WHAT THE EXERCISE ASKS: Retype the material exactly, ending with the line containing "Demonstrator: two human".
Start of PROVIDED DATA
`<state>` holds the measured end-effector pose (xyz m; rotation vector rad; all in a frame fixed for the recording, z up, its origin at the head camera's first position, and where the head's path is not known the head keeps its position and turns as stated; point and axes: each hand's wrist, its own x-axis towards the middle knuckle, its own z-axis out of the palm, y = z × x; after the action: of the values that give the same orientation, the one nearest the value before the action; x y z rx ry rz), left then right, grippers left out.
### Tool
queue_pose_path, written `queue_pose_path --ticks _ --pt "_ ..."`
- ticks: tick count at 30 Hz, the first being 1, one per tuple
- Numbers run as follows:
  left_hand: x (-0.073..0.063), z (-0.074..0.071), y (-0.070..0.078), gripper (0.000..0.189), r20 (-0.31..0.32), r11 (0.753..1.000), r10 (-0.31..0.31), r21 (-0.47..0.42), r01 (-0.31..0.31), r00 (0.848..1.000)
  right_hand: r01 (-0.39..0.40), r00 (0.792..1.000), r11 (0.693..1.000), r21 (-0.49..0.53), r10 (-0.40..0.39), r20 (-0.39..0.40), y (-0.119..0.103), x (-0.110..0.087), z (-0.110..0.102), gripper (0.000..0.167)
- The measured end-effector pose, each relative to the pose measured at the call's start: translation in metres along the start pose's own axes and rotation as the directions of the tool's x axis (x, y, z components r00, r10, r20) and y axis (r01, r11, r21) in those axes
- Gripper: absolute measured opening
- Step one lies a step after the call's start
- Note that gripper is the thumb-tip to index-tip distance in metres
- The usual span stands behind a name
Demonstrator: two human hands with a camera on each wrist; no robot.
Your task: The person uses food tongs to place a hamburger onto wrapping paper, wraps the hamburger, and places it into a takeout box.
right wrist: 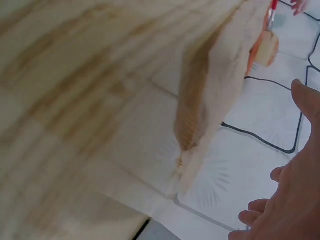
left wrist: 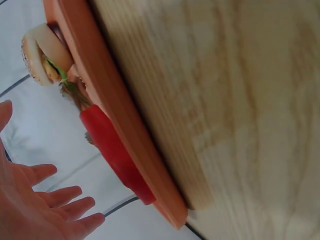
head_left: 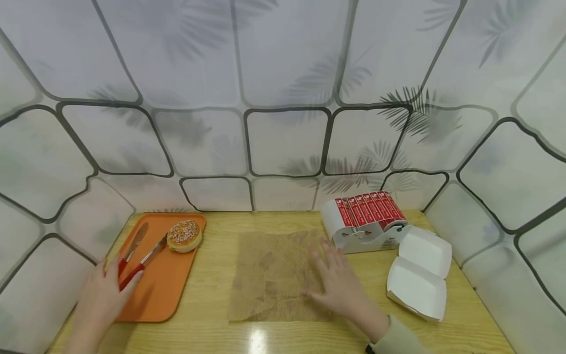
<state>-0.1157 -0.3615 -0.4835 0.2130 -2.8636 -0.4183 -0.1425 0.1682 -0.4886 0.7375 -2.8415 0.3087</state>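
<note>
My left hand hovers by the near left part of an orange tray, fingers spread beside two red handles. One belongs to a table knife; the other to a second utensil whose tip reaches the burger. In the left wrist view that hand holds nothing, and a red handle lies apart from it. The burger has a seeded bun with green and yellow filling. My right hand, also with spread fingers, is over the right side of a creased brown paper sheet.
Behind the right hand stands a white box with a row of red labels. To its right lies a white clamshell carton with its lid folded back. Patterned white curtain walls enclose the wooden table at the back and sides.
</note>
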Motion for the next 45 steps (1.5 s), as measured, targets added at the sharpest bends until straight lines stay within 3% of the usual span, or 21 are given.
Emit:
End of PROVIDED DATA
YOUR SOLUTION:
`<state>` holds the measured end-effector pose (xyz m; rotation vector rad; all in a frame fixed for the recording, z up, its origin at the head camera's first position, and where the head's path is not known the head keeps its position and turns as stated; point and axes: each hand's wrist, its own x-axis towards the middle knuckle, its own z-axis out of the palm, y = z × x; after the action: of the values that give the same orientation, the one nearest the value before the action; x y z rx ry rz), left then right, grippers left out.
### Tool
queue_pose_path, written `queue_pose_path --ticks _ --pt "_ ..."`
- ticks: tick count at 30 Hz, the first being 1, one per tuple
- Numbers run as follows:
  left_hand: x (-0.073..0.063), z (-0.074..0.071), y (-0.070..0.078), gripper (0.000..0.189), r20 (-0.31..0.32), r11 (0.753..1.000), r10 (-0.31..0.31), r21 (-0.47..0.42), r01 (-0.31..0.31), r00 (0.848..1.000)
  right_hand: r01 (-0.39..0.40), r00 (0.792..1.000), r11 (0.693..1.000), r21 (-0.49..0.53), r10 (-0.40..0.39), r20 (-0.39..0.40), y (-0.119..0.103), x (-0.110..0.087), z (-0.110..0.102), gripper (0.000..0.167)
- The measured end-effector pose, each relative to the pose measured at the call's start: translation in metres along the start pose's own axes and rotation as the directions of the tool's x axis (x, y, z components r00, r10, r20) and y axis (r01, r11, r21) in those axes
- Gripper: absolute measured opening
- Step one lies a step after the call's start
- Note that gripper is the thumb-tip to index-tip distance in metres
- The usual span stands behind a name
Demonstrator: two human hands with a camera on each wrist; no robot.

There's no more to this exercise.